# TASK ITEM
Extract each line from the entries below that has the string "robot" in it.

# DATA SECTION
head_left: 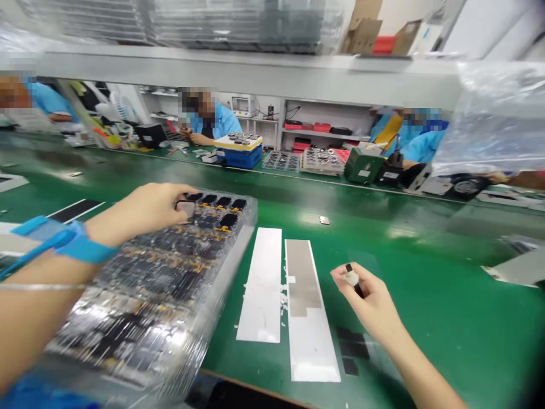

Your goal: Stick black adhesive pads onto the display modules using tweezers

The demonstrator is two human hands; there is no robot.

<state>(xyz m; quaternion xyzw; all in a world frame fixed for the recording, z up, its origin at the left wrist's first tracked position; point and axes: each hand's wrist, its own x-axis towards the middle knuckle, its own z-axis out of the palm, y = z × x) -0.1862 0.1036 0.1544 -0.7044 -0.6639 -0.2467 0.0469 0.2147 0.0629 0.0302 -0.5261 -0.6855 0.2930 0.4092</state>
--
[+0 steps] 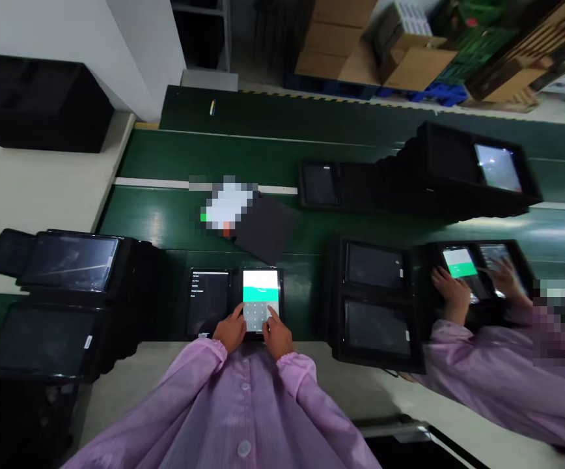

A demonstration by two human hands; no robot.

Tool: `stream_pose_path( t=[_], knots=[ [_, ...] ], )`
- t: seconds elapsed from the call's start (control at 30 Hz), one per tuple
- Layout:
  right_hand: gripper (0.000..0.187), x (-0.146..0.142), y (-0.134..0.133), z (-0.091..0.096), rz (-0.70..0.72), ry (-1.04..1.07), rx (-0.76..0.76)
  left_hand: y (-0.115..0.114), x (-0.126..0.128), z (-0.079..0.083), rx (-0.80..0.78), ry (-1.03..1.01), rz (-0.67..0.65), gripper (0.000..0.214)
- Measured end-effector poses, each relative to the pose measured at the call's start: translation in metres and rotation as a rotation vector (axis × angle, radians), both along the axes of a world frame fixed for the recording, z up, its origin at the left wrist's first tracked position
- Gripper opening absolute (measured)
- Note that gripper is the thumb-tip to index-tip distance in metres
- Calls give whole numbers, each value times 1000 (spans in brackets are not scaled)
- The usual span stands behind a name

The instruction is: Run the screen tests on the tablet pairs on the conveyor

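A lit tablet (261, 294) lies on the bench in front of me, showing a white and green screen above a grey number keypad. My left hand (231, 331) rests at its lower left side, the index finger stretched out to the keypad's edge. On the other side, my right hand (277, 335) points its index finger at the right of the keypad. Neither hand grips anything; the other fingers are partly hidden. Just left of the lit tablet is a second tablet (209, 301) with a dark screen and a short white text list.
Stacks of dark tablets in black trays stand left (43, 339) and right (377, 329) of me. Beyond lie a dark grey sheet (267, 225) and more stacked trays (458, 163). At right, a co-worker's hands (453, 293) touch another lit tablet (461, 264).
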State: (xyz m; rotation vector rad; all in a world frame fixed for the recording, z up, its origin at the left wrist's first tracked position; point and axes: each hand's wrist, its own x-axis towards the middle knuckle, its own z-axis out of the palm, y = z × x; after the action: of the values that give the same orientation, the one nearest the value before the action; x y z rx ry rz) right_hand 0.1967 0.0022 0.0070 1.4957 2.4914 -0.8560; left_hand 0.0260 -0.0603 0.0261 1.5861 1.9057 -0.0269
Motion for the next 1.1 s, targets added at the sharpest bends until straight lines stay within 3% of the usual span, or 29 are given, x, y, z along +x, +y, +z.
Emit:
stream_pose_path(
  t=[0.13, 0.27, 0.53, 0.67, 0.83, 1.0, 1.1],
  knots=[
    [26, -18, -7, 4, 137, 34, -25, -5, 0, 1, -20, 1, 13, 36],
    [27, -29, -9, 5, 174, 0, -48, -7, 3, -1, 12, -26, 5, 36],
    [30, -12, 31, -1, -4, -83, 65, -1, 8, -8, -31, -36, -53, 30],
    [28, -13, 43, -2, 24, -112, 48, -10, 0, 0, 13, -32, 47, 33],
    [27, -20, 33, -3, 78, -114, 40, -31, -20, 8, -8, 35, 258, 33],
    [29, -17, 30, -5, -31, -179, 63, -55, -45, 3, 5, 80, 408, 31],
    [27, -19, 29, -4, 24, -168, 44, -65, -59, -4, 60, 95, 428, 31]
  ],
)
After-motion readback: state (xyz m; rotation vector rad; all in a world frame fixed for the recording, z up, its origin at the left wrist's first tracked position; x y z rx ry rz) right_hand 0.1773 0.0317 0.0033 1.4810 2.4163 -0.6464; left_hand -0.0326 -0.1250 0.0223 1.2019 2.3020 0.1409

# SOLUTION FOR THIS TASK
The demonstrator is two human hands; there is no robot.
A demonstration by two human hands; no robot.

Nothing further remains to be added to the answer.